Look through the entries below and extract exactly the lines from the one containing "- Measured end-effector" through the one containing "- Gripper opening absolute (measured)", ends included.
Start of Input records
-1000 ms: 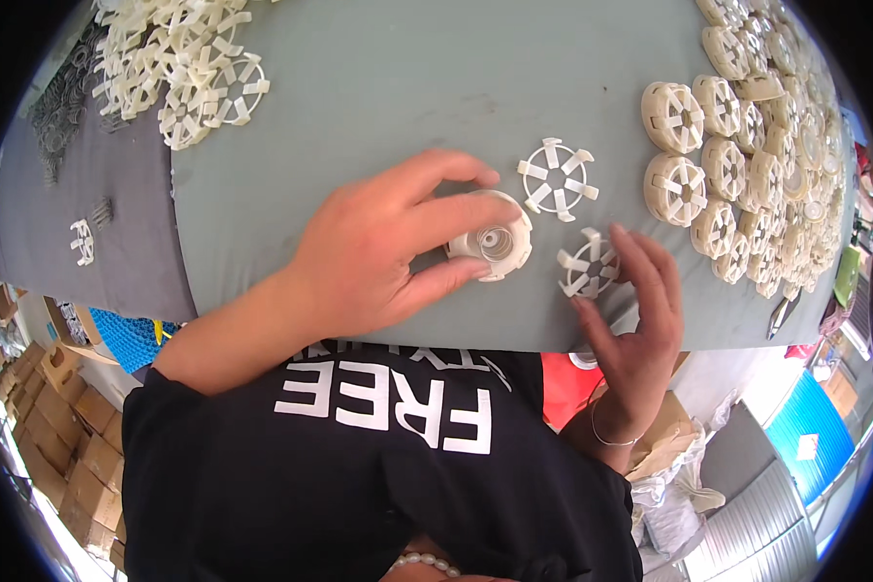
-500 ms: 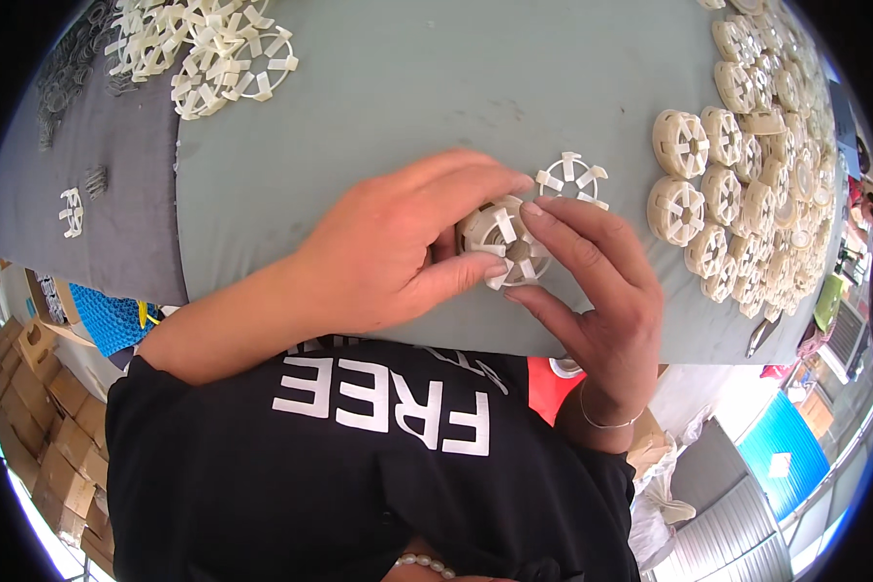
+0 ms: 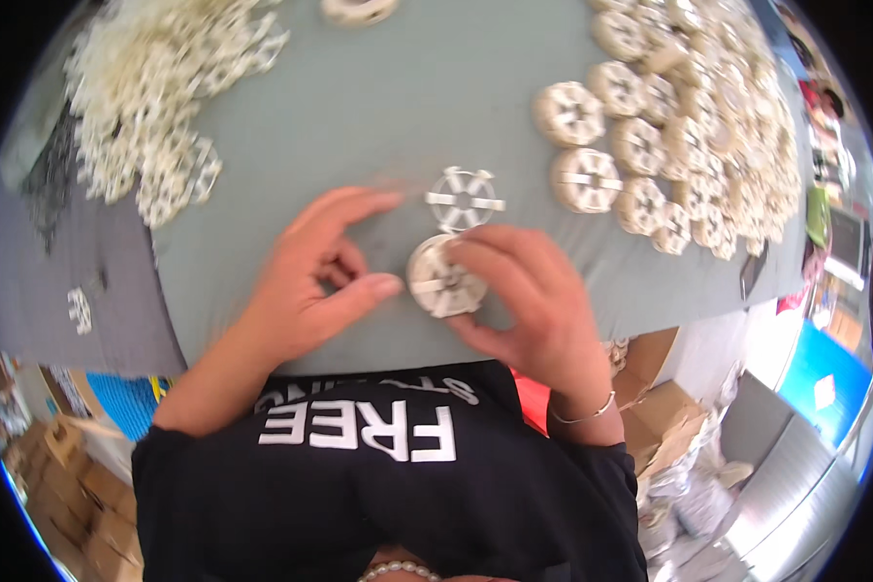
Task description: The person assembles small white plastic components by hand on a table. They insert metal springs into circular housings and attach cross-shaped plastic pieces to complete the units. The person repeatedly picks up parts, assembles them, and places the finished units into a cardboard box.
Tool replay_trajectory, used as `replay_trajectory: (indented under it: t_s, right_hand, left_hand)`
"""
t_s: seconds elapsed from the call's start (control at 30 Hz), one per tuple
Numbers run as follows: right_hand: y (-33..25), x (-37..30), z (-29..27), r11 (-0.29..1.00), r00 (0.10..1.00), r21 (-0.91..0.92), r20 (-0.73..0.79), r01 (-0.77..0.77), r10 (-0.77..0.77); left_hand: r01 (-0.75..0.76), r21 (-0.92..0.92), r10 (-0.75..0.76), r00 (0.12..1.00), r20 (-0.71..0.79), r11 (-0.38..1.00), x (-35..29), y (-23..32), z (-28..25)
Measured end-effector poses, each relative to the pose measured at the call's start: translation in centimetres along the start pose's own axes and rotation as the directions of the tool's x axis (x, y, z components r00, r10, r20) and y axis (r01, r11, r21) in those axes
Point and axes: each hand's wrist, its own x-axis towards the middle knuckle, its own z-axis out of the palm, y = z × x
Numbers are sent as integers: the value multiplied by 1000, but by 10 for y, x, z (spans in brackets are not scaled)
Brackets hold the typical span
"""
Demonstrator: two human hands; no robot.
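Observation:
My right hand (image 3: 533, 301) grips a round cream plastic housing (image 3: 429, 267) from its right side, fingers over the top and thumb at the near edge. A white spoked ring is seated on the housing's face, partly covered by my fingers. Just left of it, my left hand (image 3: 310, 276) is off the housing, with its thumb and fingers apart and nothing between them. Its fingertips are smeared by motion. On the table beyond the housing lies a loose white spoked ring (image 3: 446, 202), close to my right fingers.
A heap of loose spoked rings (image 3: 155, 107) covers the far left of the grey-green table (image 3: 359, 116). Many housings with rings (image 3: 640, 145) are massed at the right. Dark wire pieces (image 3: 53, 184) and a single ring (image 3: 79, 310) lie on the darker cloth at left.
My left hand has let go of the housing and moved left, its fingers spreading. My right hand stays on the housing. The whole view has shifted, showing more of the ring heap.

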Motion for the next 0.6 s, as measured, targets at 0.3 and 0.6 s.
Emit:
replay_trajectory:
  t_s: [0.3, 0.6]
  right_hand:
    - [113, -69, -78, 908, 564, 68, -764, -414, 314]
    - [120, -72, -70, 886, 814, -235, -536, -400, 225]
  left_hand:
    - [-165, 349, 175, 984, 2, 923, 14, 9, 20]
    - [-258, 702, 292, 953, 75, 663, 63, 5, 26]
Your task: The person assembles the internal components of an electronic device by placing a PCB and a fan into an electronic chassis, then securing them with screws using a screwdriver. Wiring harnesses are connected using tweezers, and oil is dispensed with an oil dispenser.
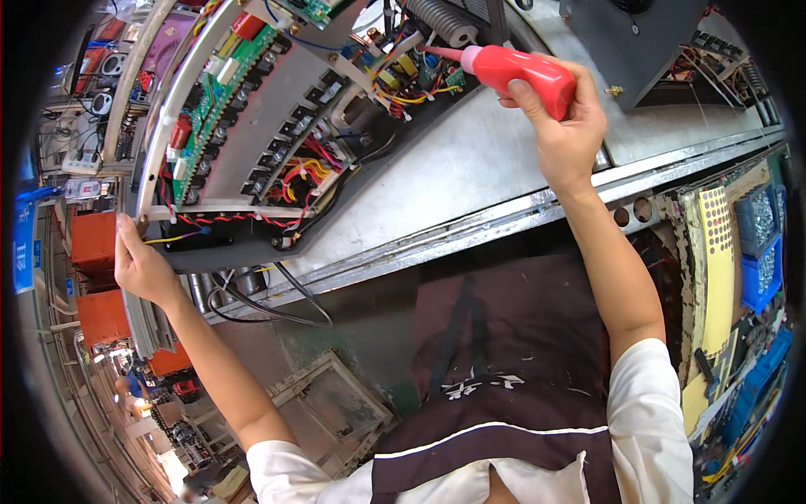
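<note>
My right hand (564,134) grips a red squeeze bottle (520,70) with a pink nozzle, its tip pointing left at a cluster of yellow and red wires and small parts (401,77). An open electrical chassis (252,143) lies tilted on the metal bench, with a green circuit board (220,101) along its left side and a row of black components on a grey plate. My left hand (138,265) holds the chassis frame at its near left corner, fingers curled on the edge.
The metal workbench (470,176) runs across the middle, black cables (269,298) hanging below its edge. Blue bins of screws (760,244) and a yellow perforated sheet (718,260) stand at right. Orange boxes (92,244) sit at left. A dark grey housing (638,42) stands at the back right.
</note>
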`<state>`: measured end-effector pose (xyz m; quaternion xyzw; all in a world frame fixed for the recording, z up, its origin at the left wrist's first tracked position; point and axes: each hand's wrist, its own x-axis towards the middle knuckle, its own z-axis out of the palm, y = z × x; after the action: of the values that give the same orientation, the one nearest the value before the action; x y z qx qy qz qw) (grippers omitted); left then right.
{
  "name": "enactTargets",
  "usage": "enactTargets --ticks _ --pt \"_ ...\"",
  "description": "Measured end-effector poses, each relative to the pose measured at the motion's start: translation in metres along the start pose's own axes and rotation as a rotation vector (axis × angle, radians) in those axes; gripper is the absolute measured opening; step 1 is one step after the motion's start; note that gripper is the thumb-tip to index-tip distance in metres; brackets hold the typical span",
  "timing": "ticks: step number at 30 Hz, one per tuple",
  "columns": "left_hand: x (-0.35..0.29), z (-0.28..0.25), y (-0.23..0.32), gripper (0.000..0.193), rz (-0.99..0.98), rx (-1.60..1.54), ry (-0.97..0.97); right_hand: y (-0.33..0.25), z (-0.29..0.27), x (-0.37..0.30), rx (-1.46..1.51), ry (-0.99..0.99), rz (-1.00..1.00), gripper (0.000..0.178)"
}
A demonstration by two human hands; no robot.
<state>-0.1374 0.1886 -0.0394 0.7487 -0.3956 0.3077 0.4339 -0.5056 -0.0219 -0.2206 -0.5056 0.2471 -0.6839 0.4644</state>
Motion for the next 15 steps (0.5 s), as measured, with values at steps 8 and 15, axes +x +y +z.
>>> enactTargets --ticks 8,15 --pt "-0.005 -0.003 0.011 0.039 0.069 -0.02 -0.006 0.007 0.034 0.001 -0.199 -0.033 -0.076 0.035" --pt "-0.004 0.0 0.01 0.038 0.065 -0.051 -0.028 0.011 0.043 0.0 -0.335 -0.089 -0.312 0.035"
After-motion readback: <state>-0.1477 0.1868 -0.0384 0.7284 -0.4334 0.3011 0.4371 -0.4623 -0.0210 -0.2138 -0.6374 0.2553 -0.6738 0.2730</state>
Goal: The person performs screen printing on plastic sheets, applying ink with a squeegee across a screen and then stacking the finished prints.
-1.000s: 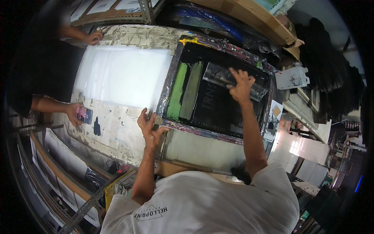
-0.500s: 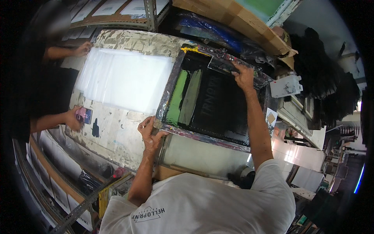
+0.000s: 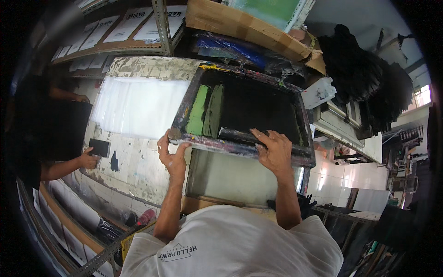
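A screen printing frame (image 3: pixel 217 147), its wooden border stained with ink, lies in front of me with black ink across its mesh. At its near left corner, my left hand (image 3: pixel 173 159) grips the border between thumb and fingers. My right hand (image 3: pixel 275 150) is closed on a dark squeegee (image 3: pixel 237 135), which rests on the mesh along the near border. Green (image 3: pixel 197 111) and grey-green strips show on the left part of the mesh. Left of the frame, translucent white sheets (image 3: pixel 138 104) lie overlapping on a paint-marked board (image 3: pixel 138 150).
At the left, another person's hand (image 3: pixel 88 159) holds a dark phone (image 3: pixel 99 148). Racks with printed white bags (image 3: pixel 129 27) stand at far left. Behind the frame are a cardboard box (image 3: pixel 249 32) and blue plastic. A white container (image 3: pixel 318 92) sits off the far right corner.
My right hand has drawn the squeegee from the far border to the near border of the frame. My left hand keeps its hold on the corner. The other person's phone screen went dark.
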### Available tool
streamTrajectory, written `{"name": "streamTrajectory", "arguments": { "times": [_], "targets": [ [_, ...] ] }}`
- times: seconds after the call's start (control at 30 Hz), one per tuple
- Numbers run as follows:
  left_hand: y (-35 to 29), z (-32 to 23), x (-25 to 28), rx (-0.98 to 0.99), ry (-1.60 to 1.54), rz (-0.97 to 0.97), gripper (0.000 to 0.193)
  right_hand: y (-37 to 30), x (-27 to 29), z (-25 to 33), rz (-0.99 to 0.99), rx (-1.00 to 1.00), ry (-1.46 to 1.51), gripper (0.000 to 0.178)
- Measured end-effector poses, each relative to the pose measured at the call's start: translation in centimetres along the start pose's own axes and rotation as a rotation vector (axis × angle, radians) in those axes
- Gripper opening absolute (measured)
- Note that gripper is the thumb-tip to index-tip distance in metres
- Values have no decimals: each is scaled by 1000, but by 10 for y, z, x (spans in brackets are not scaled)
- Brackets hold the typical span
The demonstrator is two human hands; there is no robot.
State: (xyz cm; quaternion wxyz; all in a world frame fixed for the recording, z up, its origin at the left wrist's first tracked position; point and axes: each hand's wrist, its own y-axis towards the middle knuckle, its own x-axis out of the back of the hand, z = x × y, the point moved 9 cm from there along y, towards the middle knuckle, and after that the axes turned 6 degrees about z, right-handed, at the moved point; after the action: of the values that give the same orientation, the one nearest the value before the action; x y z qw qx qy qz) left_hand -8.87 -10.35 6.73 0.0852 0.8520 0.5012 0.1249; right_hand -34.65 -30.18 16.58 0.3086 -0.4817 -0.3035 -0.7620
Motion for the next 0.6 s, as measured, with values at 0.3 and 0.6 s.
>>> {"name": "streamTrajectory", "arguments": {
  "times": [0.3,0.6],
  "targets": [
    [68,-56,-48,-160,-186,5,46,76,111,6,-269,172,-78,64],
    [-11,81,-132,84,594,442,39,141,156,-12,-351,134,-121,54]
  ]
}}
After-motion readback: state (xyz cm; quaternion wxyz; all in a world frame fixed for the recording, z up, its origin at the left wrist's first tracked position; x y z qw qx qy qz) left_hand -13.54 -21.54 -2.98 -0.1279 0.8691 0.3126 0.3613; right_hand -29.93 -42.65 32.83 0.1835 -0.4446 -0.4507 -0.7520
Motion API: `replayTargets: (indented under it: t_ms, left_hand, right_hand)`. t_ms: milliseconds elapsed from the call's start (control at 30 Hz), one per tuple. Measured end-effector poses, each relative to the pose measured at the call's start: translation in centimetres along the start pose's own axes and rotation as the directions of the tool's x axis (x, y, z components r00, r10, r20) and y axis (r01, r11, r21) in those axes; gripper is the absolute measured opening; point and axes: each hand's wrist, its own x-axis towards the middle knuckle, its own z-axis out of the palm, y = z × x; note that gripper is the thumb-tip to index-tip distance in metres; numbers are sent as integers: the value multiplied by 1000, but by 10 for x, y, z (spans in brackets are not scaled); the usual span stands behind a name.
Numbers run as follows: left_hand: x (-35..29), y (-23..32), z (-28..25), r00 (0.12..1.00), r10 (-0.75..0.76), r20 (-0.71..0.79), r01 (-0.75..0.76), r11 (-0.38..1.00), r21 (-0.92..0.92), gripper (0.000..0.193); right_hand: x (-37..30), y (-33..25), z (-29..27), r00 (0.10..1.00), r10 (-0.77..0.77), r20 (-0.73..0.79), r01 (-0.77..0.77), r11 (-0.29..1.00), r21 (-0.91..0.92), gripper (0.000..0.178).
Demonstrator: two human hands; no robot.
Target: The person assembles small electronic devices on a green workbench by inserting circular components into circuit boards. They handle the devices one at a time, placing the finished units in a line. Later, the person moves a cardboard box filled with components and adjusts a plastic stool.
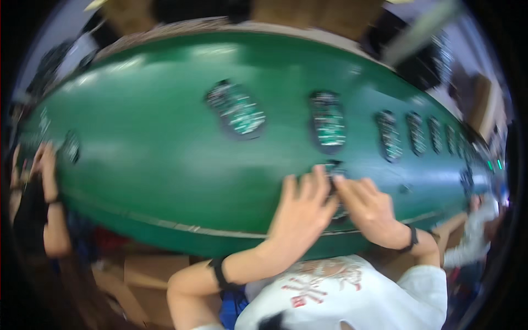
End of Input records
Exercise result ::
- Measured end-effector poses, each relative to the pose measured at the call's start: translation in centimetres along the start pose's own axes and rotation as a rotation vector (axis × angle, radians) in those axes
- Gripper opening absolute (measured)

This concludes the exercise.